» **Exercise**: Output the records exactly. Include every line.

Extracted records:

━━━━━━━━━━━━━━━━

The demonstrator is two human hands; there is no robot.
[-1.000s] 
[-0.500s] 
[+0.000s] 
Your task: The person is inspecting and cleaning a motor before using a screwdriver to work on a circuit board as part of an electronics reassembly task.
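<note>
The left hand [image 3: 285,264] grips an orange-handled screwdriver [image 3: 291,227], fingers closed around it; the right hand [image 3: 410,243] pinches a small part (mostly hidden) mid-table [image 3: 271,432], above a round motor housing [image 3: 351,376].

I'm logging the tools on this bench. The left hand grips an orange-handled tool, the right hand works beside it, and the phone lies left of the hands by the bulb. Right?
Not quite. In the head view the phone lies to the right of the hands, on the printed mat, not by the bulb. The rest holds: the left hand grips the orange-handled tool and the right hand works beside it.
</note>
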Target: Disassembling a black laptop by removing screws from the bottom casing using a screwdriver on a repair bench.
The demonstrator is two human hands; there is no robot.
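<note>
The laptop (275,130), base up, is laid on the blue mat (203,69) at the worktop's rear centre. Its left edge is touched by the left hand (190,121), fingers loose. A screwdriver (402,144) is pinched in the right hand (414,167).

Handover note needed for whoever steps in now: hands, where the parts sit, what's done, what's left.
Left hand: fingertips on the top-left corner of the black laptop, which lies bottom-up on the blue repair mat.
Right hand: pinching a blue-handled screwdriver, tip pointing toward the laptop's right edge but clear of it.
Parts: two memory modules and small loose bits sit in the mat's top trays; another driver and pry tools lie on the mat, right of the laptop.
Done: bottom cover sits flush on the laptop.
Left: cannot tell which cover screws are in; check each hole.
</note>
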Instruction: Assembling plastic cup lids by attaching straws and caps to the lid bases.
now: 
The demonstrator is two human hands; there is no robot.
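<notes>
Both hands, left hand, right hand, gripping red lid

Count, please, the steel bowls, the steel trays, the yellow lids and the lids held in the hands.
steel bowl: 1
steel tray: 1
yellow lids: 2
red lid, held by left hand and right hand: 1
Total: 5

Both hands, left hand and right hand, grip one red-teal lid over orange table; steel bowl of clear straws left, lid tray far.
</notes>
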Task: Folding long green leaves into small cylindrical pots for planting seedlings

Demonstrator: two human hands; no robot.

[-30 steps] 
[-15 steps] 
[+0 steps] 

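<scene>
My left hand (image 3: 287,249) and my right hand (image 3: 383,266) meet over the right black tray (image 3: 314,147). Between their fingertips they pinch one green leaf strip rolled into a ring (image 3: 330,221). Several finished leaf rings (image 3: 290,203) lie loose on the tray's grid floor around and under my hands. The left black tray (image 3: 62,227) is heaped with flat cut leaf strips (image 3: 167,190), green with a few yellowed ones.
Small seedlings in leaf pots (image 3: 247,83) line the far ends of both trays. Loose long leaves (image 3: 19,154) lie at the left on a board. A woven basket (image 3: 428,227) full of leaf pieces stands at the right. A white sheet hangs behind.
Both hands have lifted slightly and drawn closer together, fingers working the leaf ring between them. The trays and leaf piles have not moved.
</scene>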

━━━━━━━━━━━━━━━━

» **Written response**:
The demonstrator is two human hands; there is no robot.
[-1.000s] 
[-0.500s] 
[+0.000s] 
Your task: The person is inspecting and cleaning a motor before using a screwdriver to work on a circuit board as part of an electronics reassembly task.
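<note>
The left hand [image 3: 285,264] grips an orange-handled screwdriver [image 3: 291,227], fingers closed around it; the right hand [image 3: 410,243] pinches a small part (mostly hidden) mid-table [image 3: 271,432], above a round motor housing [image 3: 351,376].

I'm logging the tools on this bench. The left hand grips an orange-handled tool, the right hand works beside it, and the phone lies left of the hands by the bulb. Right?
Not quite. In the head view the phone lies to the right of the hands, on the printed mat, not by the bulb. The rest holds: the left hand grips the orange-handled tool and the right hand works beside it.
</note>
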Target: Disassembling a black laptop by removing screws from the bottom casing using a screwdriver on a repair bench.
The demonstrator is two human hands; there is no robot.
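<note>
The laptop (275,130), base up, is laid on the blue mat (203,69) at the worktop's rear centre. Its left edge is touched by the left hand (190,121), fingers loose. A screwdriver (402,144) is pinched in the right hand (414,167).

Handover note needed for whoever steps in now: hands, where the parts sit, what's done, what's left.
Left hand: fingertips on the top-left corner of the black laptop, which lies bottom-up on the blue repair mat.
Right hand: pinching a blue-handled screwdriver, tip pointing toward the laptop's right edge but clear of it.
Parts: two memory modules and small loose bits sit in the mat's top trays; another driver and pry tools lie on the mat, right of the laptop.
Done: bottom cover sits flush on the laptop.
Left: cannot tell which cover screws are in; check each hole.
</note>
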Instruction: Assembling plastic cup lids by attaching straws and caps to the lid bases.
now: 
The demonstrator is two human hands; there is no robot.
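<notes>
Both hands, left hand, right hand, gripping red lid

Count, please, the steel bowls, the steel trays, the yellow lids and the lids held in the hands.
steel bowl: 1
steel tray: 1
yellow lids: 2
red lid, held by left hand and right hand: 1
Total: 5

Both hands, left hand and right hand, grip one red-teal lid over orange table; steel bowl of clear straws left, lid tray far.
</notes>
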Task: Folding long green leaves into small cylindrical pots for planting seedlings

Demonstrator: two human hands; no robot.

[-30 steps] 
[-15 steps] 
[+0 steps] 

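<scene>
My left hand (image 3: 287,249) and my right hand (image 3: 383,266) meet over the right black tray (image 3: 314,147). Between their fingertips they pinch one green leaf strip rolled into a ring (image 3: 330,221). Several finished leaf rings (image 3: 290,203) lie loose on the tray's grid floor around and under my hands. The left black tray (image 3: 62,227) is heaped with flat cut leaf strips (image 3: 167,190), green with a few yellowed ones.
Small seedlings in leaf pots (image 3: 247,83) line the far ends of both trays. Loose long leaves (image 3: 19,154) lie at the left on a board. A woven basket (image 3: 428,227) full of leaf pieces stands at the right. A white sheet hangs behind.
Both hands have lifted slightly and drawn closer together, fingers working the leaf ring between them. The trays and leaf piles have not moved.
</scene>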

No more output will be given for this exercise.